Give only the number of lines in the data that include the string "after".

[Data records]
=======
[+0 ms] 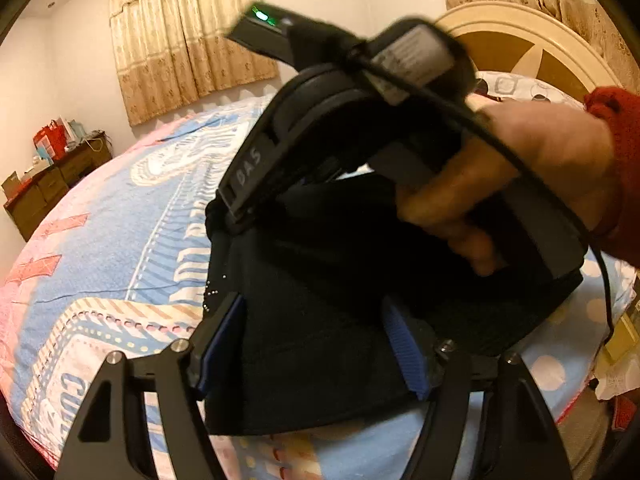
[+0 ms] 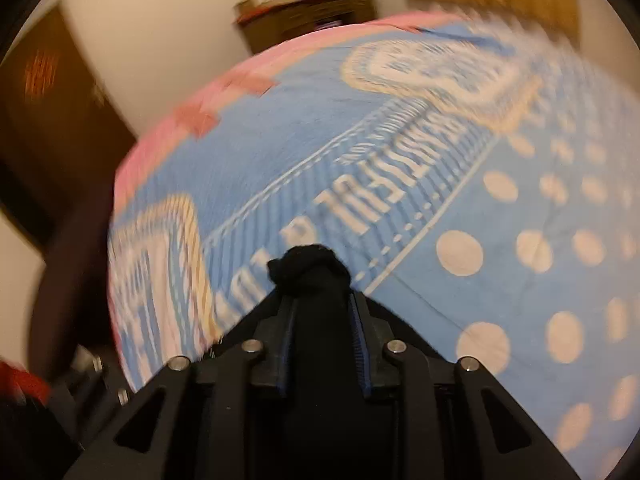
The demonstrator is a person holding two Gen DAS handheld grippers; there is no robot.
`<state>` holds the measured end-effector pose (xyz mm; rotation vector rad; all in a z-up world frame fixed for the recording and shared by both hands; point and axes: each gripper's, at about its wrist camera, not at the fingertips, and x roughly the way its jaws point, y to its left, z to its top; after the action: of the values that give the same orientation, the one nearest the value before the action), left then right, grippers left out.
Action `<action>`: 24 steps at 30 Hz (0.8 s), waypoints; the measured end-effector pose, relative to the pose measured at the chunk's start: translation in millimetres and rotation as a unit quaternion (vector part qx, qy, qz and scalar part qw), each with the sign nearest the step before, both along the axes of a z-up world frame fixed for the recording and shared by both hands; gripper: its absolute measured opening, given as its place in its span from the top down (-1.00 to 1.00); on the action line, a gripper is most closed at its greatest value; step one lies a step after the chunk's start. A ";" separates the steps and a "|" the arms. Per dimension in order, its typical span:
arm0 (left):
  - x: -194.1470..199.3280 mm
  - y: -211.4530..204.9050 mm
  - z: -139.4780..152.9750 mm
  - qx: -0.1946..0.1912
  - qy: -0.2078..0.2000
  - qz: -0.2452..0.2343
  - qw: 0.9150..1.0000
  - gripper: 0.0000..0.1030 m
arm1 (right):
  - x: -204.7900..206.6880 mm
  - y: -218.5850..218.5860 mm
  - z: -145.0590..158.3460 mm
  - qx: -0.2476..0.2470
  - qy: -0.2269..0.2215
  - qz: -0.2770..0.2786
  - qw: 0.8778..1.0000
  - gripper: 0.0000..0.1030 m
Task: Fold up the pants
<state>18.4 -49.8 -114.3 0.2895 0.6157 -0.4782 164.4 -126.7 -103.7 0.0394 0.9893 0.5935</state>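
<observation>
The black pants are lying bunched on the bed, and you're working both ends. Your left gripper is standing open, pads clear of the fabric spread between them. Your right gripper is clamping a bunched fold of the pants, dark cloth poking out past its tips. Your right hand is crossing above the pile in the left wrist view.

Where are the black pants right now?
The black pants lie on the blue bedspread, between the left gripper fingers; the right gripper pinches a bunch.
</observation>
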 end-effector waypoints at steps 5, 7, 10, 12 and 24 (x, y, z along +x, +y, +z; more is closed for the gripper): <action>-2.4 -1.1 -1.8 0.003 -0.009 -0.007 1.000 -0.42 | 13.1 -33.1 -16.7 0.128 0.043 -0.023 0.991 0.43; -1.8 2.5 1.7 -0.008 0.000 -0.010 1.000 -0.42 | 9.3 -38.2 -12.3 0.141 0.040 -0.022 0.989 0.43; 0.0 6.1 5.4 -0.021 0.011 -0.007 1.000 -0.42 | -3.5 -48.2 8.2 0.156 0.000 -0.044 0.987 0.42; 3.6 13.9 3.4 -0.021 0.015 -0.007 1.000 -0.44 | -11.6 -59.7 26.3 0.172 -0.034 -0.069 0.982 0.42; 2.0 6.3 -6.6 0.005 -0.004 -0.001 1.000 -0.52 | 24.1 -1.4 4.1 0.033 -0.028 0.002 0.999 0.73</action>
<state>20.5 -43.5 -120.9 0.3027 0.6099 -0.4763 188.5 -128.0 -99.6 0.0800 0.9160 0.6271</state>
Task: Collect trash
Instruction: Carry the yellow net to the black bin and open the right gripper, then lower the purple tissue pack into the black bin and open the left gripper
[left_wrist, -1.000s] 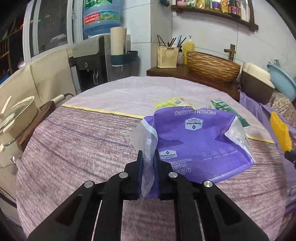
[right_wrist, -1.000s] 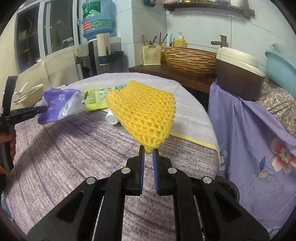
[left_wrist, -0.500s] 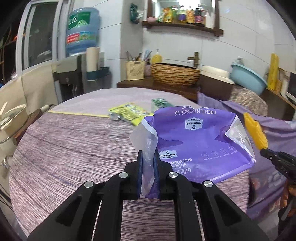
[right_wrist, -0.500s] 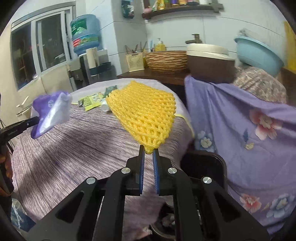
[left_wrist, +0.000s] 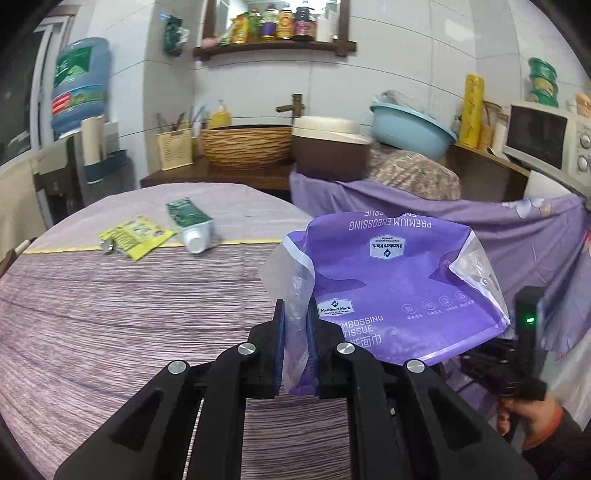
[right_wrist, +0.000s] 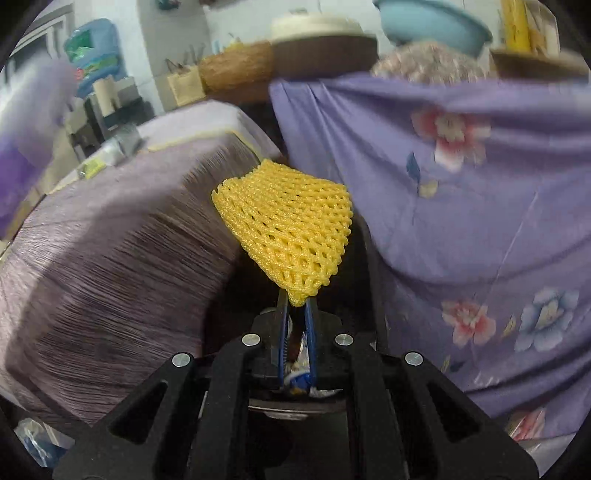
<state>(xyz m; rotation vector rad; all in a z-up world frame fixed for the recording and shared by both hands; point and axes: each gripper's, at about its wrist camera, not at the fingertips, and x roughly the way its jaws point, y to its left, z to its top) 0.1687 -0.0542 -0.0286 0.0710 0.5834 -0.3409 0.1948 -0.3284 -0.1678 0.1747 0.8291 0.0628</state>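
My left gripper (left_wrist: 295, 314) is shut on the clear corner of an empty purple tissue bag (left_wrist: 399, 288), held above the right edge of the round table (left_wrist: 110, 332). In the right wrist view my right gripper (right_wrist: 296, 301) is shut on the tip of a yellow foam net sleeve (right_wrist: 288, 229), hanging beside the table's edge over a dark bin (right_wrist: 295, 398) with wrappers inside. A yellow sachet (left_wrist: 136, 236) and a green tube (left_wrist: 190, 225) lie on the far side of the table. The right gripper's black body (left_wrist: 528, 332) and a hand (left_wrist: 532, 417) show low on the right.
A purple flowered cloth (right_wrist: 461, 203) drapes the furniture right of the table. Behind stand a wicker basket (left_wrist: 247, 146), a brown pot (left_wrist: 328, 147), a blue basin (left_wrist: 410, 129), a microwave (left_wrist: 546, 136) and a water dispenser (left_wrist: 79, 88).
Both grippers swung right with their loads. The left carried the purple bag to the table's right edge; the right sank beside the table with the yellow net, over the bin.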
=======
* EXERCISE RESULT
2